In the third use case, the event occurs when the customer enters the geo-fence area. This happens through the ingestion of what we call an ExperienceEvent associated with the Event ID and sending the ECID (Experience Cloud ID) along with the device TokenID as two identities that identify the customer.
Once the key identities are captured by the event, Journey Orchestration then moves forward and checks the data source to fetch additional data about the customer. A data source is a set of data coming from Adobe Experience Event which describes key information about customers you want to leverage in Journey Orchestration. This information can then be used for in-flight personalization. Depending on the business use case you want to achieve, data sources could be used to fetch the latest order a customer has made in the past 24 hours or the topic of a recent call to the call center, or even to call an external system such as the weather where the customer is currently located.
Figure 8: View of Data Source definition in Journey Orchestration.
Figure 9: View of a Data Source details with Adobe Experience Platform’s ExperienceEvent’s field selection.
In the use cases above, the data source contains information about the products that the customer has looked at before triggering the event. What would happen is that you would go in and select what you want to use, let’s say we have product price, descriptions, images, categories, and URLs of all the products the customer has looked at before triggering the event. Once selected, they become the dataset that is checked by Journey Orchestration.
It’s worth noting that these data source options come pre-configured when you’re using Adobe applications, like Adobe Campaign, you just need to select the data you want to use. When you’re using third-party products you can still access the same information, you would need to ingest any non-Adobe application data in Adobe Experience Platform through one of the connectors Adobe provides.
Once we have triggered the event and fetched any additional customer data through data sources, the next step is to take action. The action in Journey Orchestration is what the brand should do after the customer-initiated event happened. In the first use cases, the action would be the personalized welcome email. In the second, it was a series of SMS/Text messages to engage with customers opt-ing into Luma’s offers. In the third use case, it’s a “continue your shopping” push notification. Since there’s no room for non-personalized content in Journey Orchestration, the contents of both the email and the push notification are unique to each person, and they come from Adobe Experience Platform through its data sources within Journey Orchestration.
Figure 10: View of an Event definition in Journey Orchestration. This particular action show how Journey Orchestration can send SMS/Text messaging through Twilio’s API service.

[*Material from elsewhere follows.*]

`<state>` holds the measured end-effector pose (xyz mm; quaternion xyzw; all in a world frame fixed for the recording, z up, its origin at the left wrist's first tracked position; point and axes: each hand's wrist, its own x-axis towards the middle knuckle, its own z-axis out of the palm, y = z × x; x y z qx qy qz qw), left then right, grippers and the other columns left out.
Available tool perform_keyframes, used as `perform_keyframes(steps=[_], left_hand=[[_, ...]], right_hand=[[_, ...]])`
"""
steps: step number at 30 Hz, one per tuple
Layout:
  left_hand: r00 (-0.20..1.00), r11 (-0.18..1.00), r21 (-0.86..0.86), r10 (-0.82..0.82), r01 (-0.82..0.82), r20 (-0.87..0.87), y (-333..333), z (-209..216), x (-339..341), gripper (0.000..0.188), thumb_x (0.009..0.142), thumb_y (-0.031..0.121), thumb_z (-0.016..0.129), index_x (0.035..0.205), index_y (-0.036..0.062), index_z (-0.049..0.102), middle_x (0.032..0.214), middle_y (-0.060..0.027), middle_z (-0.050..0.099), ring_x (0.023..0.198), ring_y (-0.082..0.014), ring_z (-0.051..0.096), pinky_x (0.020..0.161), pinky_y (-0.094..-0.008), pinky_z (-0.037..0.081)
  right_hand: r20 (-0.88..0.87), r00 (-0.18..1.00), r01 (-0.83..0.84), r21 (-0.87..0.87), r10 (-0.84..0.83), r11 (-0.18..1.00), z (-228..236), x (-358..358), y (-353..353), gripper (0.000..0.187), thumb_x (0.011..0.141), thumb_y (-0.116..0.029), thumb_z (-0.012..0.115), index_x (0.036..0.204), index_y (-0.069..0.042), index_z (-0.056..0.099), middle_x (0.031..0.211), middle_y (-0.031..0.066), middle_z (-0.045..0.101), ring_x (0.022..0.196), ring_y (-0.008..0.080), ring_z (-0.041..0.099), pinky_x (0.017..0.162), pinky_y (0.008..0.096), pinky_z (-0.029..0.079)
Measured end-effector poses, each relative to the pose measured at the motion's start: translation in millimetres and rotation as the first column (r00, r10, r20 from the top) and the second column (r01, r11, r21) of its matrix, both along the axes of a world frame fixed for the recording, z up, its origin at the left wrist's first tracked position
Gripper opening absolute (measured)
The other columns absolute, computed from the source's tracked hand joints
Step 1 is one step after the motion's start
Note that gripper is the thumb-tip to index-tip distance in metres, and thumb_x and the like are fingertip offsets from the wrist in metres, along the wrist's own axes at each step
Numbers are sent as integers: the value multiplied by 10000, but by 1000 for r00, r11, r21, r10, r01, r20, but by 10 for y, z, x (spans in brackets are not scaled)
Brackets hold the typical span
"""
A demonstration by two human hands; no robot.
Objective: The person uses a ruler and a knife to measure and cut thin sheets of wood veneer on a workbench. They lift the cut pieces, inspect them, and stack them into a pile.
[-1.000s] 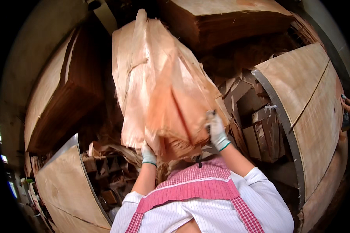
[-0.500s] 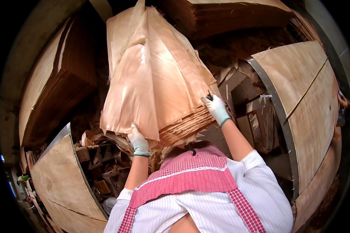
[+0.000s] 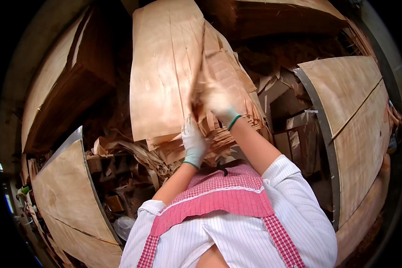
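Note:
A stack of thin, pale wood veneer sheets [image 3: 236,71] lies in front of me, its layered edges ragged on the near side. On its left part rests a broad, smooth veneer sheet [image 3: 161,76], with a raised, creased right edge. My left hand [image 3: 194,142], in a white glove with a green cuff, is closed at that sheet's near right corner, fingertips against the edge. My right hand [image 3: 219,100], gloved alike, is over the stack just right of the crease. Motion smears its fingers, so what they hold cannot be made out.
Tall veneer stacks stand at the far left [image 3: 71,89] and far right [image 3: 290,20]. Metal-edged boards flank me, one at the left [image 3: 71,196] and one at the right [image 3: 357,129]. Veneer scraps [image 3: 138,152] and dark wooden blocks lie between them.
The top sheet has shifted, its right edge now creased and raised. My left hand has moved right along the near edge. My right hand has swept left and away from me over the stack.

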<state>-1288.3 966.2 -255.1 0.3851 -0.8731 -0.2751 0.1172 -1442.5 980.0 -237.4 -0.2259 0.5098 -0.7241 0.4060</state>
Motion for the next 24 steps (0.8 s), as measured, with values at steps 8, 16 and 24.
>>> perform_keyframes(steps=[8, 16, 24], left_hand=[[806, 896, 405, 371, -181, -461, -351, -721, 259, 215, 801, 109, 671, 951, -36, 618, 746, -113, 651, 735, -281, 638, 671, -375, 490], [762, 830, 547, 423, -109, -490, -449, -797, 266, 268, 817, -80, 616, 1073, -19, 568, 865, -40, 638, 728, -131, 579, 640, -257, 472], [946, 992, 122, 45, -6, -320, -66, -253, 184, 764, 683, 110, 777, 1346, 31, 407, 1153, -251, 577, 1057, -420, 557, 920, -432, 441]], right_hand=[[30, 995, -103, 396, 99, 913, 455, -133, 234, 192, 865, -205, 631, 959, -40, 657, 686, 4, 562, 564, 128, 499, 545, 275, 455], [-311, 934, 86, 676, 177, 732, -681, -456, 566, 366, 735, -265, 768, 966, -19, 628, 804, 37, 589, 719, 125, 520, 667, 257, 432], [-47, 999, 7, 252, 5, 968, -196, 203, -46, 191, 900, -223, 600, 966, -47, 630, 699, -21, 557, 579, 65, 452, 494, 219, 355]])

When the data source is checked, it pulls the information that you selected (we chose product price, descriptions, images, categories, and URLs). Then Journey Orchestration uses that information to create the content for the email. When the customer signs up for an account with Luma, the very first email contains the data pulled from the data source.
This happens seamlessly through Adobe products and it happens just as easily through an API call using third-party software.
Combining Personalized Engagements with Behavioral Data In Real-Time
Beyond giving you the ability to create powerful, personalized experiences for your customers, Journey Orchestration does three powerful things for your business.
It helps you solve the difficult task to combine behavioral data with one-to-one real-time engagements. Marketers have great ideas for their brands and often these ideas are limited by the amount of data they could access within their walls.
Journey Orchestration breaks down data silos and makes that data accessible. You can now collect and activate data, and make real-time decisions based on most recent customer behaviors.